## WHAT TO PRODUCE
Given the listing below, write out exactly the lines starting with the line that has "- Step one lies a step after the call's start" and going on through the line that has "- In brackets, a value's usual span", both kept.

## DATA SEGMENT
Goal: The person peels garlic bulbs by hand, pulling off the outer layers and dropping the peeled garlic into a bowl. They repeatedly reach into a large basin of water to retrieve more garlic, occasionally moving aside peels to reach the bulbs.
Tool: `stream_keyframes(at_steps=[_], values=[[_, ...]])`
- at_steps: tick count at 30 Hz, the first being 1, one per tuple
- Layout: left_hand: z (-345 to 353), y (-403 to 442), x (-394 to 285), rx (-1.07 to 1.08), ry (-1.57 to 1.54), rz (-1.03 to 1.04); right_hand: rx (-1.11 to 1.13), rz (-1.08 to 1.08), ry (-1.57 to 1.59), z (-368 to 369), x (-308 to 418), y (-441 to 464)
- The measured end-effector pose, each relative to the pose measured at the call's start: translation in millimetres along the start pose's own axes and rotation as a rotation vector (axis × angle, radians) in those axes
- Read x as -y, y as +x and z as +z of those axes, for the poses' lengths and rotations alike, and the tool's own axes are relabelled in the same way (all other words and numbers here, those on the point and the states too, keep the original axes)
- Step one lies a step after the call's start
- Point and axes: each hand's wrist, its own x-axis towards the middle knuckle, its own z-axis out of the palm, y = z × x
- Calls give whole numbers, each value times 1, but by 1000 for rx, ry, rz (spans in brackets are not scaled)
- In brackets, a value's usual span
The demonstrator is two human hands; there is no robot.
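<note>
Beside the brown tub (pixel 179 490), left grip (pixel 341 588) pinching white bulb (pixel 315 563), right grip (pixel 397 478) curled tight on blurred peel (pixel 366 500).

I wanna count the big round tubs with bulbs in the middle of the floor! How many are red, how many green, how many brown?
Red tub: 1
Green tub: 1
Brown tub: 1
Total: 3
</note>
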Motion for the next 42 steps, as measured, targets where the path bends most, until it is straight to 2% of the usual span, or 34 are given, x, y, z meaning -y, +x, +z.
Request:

## PROBLEM SOLUTION
- Step one lies a step after the call's start
- Point and axes: each hand's wrist, its own x-axis towards the middle knuckle, its own z-axis out of the palm, y = z × x
- Calls give whole numbers, each value times 1, but by 1000 for rx, ry, rz (spans in brackets are not scaled)
- In brackets, a value's usual span

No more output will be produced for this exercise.